WHAT TO PRODUCE:
Your output should be the exact lines from the start of the data through the line containing "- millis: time", with no pictures.
(INFORMATION SUPPLIED)
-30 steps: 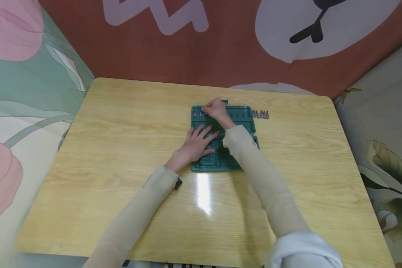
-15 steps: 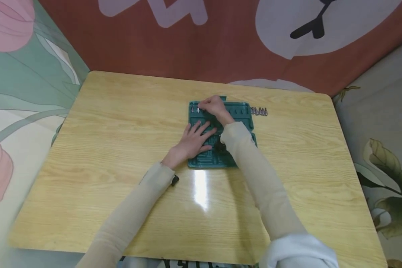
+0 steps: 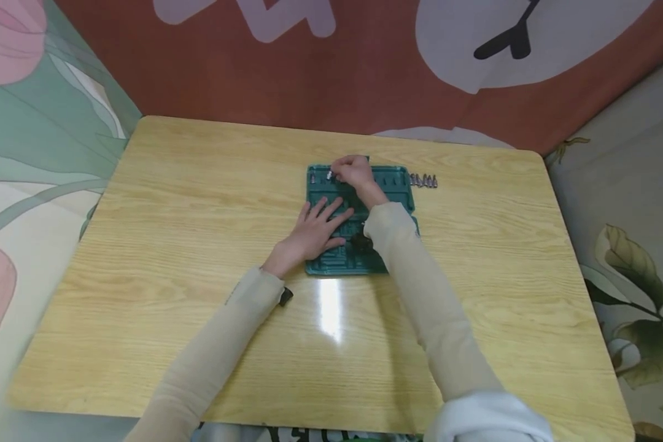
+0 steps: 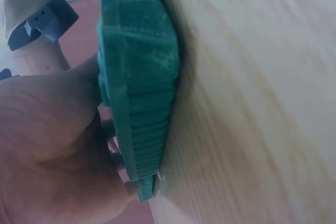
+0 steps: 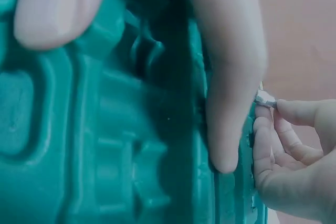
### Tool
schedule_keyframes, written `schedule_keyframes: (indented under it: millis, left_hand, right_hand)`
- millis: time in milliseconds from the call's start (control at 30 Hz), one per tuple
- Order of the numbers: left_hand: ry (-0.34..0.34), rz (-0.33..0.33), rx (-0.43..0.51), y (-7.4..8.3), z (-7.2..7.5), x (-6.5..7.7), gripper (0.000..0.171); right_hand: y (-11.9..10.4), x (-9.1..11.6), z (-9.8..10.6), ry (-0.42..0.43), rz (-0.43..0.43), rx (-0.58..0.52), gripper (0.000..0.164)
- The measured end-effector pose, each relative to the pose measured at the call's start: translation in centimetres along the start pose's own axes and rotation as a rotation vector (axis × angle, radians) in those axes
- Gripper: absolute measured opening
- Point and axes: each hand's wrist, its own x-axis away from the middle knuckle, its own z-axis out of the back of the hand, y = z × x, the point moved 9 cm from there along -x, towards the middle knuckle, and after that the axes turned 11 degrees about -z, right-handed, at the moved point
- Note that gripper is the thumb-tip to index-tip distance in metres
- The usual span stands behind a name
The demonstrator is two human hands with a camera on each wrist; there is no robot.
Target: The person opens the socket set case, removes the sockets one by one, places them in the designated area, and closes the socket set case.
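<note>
A green moulded tool case (image 3: 347, 267) lies open on the wooden table. My left hand (image 3: 308, 236) rests on its near half with the fingers spread; the left wrist view shows the palm at the case edge (image 4: 113, 51). Over the far half, my right hand (image 3: 355, 174) pinches a small silver metal socket (image 5: 265, 99) between thumb and fingertips. Its ribbed end sticks out of the grip, above the row of slots. Another small socket (image 3: 312, 178) sits in the leftmost slot. Left-hand fingers (image 5: 231, 77) press the case in the right wrist view.
Several small metal sockets (image 3: 423, 180) stand in a row on the table just right of the case. A dark object (image 3: 361, 242) lies in the near half, partly under the right sleeve. The table (image 3: 199, 184) extends on all sides, up to a red wall behind.
The right hand has lifted the second socket up from its slot and shifted it slightly right. The left hand stays spread on the case. The head view has drifted a little.
</note>
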Motion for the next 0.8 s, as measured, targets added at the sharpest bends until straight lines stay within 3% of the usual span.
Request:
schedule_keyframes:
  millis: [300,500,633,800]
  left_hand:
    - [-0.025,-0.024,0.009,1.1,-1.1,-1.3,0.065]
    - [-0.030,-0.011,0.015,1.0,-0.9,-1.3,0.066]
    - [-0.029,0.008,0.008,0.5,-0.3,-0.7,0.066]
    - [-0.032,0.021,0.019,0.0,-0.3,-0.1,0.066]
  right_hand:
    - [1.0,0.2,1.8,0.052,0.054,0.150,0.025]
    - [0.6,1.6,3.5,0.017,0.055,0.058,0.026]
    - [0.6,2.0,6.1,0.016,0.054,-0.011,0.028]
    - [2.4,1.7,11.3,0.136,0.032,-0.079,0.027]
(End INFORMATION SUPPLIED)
REPLY TO THE TASK:
-30 steps: 
-15 steps: 
+0 steps: 
+0 steps: 
+0 steps: 
### Tool
schedule_keyframes, written `schedule_keyframes: (indented under it: millis, left_hand, right_hand)`
- millis: time in milliseconds from the call's start (control at 30 Hz), one per tuple

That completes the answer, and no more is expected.